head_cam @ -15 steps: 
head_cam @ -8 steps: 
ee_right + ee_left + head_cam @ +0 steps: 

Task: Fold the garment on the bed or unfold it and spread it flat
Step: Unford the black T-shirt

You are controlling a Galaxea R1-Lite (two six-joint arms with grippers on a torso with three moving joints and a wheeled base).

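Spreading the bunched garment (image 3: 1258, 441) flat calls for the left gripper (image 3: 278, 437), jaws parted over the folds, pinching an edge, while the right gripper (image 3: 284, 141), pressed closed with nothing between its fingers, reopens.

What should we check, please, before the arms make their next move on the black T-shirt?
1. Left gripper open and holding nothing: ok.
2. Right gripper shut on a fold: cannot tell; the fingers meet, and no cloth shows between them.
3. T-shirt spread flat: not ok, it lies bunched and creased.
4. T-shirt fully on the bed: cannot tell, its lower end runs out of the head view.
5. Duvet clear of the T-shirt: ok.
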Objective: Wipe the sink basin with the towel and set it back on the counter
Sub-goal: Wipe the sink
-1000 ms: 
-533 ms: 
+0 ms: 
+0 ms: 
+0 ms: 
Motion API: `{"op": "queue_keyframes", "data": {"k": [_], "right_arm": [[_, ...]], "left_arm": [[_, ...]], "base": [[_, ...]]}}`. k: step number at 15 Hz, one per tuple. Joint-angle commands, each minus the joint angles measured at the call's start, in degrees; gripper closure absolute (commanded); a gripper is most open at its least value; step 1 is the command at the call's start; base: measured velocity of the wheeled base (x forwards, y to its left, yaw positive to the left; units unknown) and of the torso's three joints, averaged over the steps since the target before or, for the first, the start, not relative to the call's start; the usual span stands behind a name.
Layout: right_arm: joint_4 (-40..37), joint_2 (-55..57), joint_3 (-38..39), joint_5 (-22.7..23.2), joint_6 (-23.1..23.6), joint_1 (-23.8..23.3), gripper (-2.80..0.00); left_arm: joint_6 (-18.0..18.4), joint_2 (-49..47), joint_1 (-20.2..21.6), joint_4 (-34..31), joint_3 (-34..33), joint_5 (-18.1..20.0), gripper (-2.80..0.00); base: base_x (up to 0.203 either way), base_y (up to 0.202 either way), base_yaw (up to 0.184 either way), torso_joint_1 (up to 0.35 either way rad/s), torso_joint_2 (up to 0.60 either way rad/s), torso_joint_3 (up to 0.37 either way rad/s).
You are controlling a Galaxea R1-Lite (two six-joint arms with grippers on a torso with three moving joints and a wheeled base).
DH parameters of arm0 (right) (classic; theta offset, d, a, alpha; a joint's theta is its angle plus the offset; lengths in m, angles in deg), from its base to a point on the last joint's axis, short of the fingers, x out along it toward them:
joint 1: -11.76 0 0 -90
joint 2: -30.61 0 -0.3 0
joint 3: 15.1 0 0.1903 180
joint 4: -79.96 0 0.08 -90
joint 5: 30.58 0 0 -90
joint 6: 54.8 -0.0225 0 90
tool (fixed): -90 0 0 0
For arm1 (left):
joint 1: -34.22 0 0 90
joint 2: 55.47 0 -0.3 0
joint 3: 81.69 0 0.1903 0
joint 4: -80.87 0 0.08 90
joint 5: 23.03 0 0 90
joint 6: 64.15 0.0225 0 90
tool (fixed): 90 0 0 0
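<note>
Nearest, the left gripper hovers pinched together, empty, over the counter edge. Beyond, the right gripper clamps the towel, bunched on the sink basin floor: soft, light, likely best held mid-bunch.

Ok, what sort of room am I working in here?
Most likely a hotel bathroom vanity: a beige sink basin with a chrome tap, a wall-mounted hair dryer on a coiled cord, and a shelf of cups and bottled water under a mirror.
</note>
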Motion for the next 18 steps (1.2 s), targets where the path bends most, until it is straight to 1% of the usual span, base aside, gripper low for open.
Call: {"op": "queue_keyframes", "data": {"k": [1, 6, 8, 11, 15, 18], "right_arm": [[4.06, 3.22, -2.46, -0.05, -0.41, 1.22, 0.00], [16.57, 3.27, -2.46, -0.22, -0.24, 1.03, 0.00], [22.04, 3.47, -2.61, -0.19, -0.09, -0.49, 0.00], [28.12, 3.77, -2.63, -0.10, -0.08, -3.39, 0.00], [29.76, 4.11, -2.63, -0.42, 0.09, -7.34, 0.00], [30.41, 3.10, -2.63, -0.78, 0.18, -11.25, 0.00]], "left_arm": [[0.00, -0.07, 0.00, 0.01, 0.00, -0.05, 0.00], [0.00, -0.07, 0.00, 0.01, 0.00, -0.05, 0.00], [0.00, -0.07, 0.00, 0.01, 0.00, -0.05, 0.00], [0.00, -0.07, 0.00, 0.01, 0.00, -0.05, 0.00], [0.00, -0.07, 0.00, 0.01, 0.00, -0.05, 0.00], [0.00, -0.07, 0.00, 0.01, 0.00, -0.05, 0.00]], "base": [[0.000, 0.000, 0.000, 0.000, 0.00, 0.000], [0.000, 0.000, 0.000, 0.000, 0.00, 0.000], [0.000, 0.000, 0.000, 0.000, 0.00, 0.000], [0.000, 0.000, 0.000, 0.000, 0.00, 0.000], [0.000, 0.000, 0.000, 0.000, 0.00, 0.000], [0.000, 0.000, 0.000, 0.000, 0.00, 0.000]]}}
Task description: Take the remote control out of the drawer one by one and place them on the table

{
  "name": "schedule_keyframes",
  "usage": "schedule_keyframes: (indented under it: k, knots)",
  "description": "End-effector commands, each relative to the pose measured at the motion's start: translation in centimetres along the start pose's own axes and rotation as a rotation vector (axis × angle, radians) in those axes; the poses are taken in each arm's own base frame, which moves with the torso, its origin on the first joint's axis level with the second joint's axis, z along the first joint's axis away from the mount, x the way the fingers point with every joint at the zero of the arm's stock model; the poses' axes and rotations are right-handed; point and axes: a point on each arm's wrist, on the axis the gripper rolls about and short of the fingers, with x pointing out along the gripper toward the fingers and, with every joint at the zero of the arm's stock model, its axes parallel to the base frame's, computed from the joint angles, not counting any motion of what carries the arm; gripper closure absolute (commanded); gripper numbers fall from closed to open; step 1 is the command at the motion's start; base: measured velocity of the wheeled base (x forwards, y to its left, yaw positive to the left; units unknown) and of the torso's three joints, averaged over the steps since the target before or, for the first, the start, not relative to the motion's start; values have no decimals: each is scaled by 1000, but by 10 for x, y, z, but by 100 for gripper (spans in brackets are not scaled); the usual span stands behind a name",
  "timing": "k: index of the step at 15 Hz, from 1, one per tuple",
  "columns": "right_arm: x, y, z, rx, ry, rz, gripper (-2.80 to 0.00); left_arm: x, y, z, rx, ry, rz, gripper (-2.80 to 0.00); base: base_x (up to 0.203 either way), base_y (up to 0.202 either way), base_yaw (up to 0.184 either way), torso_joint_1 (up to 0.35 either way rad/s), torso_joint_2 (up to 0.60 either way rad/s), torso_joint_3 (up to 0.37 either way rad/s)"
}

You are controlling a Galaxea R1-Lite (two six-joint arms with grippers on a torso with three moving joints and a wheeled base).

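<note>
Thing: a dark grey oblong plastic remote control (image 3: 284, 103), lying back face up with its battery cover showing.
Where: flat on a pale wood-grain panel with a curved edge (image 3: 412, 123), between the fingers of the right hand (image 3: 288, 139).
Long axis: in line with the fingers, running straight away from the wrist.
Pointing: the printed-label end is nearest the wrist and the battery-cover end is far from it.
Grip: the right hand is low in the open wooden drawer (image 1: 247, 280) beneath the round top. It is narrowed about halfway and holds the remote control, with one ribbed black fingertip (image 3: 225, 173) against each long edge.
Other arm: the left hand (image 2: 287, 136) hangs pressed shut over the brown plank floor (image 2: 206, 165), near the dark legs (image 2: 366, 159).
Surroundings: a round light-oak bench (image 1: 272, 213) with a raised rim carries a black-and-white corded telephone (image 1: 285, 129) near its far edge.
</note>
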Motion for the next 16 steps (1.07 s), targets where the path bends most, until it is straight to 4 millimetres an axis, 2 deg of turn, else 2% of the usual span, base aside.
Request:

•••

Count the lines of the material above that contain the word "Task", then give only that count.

#### [RESULT OF THE EXERCISE]
2